The two gene mutation conditions that you need to have an understanding of are:
Duchenne muscular dystrophy
Cystic fibrosis (CF)
What is Duchenne muscular dystrophy?
Duchenne muscular dystrophy is caused by a gene mutation and results in a wasting of the leg muscles, following by the arms, shoulders and chest.
The disease may occur through gene mutation, which may arise through a mutation in the mother which may then be inherited by her sons (as the gene affects the X chromosome). The mutation may also occur in a male zygote so that the child develops the disease.
DND usually becomes noticeable around 3-5 years of age, as muscle weakness becomes evident. Eventual death will result due to failure of the respiratory muscles, and boys are unlikely to live for more than 20-25 years with the condition.
What is Cystic fibrosis?
Cystic fibrosis is a genetic disorder that affects mostly the lungs, but also the pancreas, liver, kidneys, and intestine. Long-term issues include difficulty breathing and coughing up mucus as a result of frequent lung infections.

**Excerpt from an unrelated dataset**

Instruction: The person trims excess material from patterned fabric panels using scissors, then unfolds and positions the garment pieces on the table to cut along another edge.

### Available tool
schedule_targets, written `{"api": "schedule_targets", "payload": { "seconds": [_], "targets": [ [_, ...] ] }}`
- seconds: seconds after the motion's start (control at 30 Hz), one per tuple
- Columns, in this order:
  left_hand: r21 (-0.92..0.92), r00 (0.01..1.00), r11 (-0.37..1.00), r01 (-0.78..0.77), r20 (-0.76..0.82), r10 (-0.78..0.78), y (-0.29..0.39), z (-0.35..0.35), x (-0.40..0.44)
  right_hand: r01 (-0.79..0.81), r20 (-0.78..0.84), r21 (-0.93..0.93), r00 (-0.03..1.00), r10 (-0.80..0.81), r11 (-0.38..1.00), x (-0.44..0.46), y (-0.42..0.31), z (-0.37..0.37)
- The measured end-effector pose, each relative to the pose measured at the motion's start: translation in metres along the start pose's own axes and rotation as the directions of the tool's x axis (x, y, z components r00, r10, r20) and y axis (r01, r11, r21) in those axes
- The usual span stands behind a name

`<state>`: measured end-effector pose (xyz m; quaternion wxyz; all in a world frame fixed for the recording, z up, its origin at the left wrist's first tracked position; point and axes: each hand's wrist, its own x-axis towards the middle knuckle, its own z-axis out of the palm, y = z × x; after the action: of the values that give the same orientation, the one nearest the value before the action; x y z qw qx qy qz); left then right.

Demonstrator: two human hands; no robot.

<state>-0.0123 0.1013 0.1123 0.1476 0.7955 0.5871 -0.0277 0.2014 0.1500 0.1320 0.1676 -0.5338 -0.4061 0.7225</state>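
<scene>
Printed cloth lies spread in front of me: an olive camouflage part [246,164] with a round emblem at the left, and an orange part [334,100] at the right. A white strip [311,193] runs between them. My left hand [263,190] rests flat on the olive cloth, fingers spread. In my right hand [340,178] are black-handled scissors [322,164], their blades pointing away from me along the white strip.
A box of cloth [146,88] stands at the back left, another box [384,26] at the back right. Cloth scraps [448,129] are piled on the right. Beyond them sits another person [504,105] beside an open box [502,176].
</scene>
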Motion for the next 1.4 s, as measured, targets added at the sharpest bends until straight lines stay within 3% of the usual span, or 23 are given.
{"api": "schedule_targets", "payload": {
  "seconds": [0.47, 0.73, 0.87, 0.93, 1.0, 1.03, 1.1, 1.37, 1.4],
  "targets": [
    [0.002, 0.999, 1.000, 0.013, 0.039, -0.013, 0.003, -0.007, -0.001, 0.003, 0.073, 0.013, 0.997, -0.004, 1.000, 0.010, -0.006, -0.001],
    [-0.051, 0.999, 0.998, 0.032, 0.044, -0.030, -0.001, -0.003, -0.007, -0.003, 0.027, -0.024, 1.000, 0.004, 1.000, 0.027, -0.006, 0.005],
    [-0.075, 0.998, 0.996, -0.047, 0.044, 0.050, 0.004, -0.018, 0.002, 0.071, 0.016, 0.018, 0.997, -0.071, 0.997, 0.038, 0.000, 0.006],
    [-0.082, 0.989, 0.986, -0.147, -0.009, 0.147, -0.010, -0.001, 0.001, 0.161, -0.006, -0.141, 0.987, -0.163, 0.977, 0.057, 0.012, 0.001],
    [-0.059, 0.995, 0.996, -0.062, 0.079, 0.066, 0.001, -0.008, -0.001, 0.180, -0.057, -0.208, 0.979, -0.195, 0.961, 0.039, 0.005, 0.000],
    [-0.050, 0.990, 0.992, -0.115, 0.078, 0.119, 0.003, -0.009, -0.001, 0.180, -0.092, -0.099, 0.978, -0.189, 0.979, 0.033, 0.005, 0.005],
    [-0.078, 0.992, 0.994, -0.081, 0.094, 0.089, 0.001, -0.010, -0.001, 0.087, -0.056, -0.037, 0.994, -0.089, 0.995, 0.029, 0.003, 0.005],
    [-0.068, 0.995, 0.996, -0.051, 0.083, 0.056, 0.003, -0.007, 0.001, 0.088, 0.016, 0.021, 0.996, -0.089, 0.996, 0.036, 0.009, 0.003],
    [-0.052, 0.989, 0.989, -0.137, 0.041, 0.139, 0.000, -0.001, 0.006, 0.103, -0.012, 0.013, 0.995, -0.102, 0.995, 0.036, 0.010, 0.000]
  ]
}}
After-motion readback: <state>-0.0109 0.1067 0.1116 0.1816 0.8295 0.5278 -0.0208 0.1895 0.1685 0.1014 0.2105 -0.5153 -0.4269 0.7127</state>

It is caused by a mutation which occurs in a huge gene on chromosome 7; the gene has the code for 1480 amino acids which makes up a protein that regulates the passage of chloride ions across the cell membrane.
Symptoms include:
Salty-tasting skin
Persistent coughing
Wheezing or pneumonia
Digestive/other problems
The allele is recessive, and so must be inherited from both parents.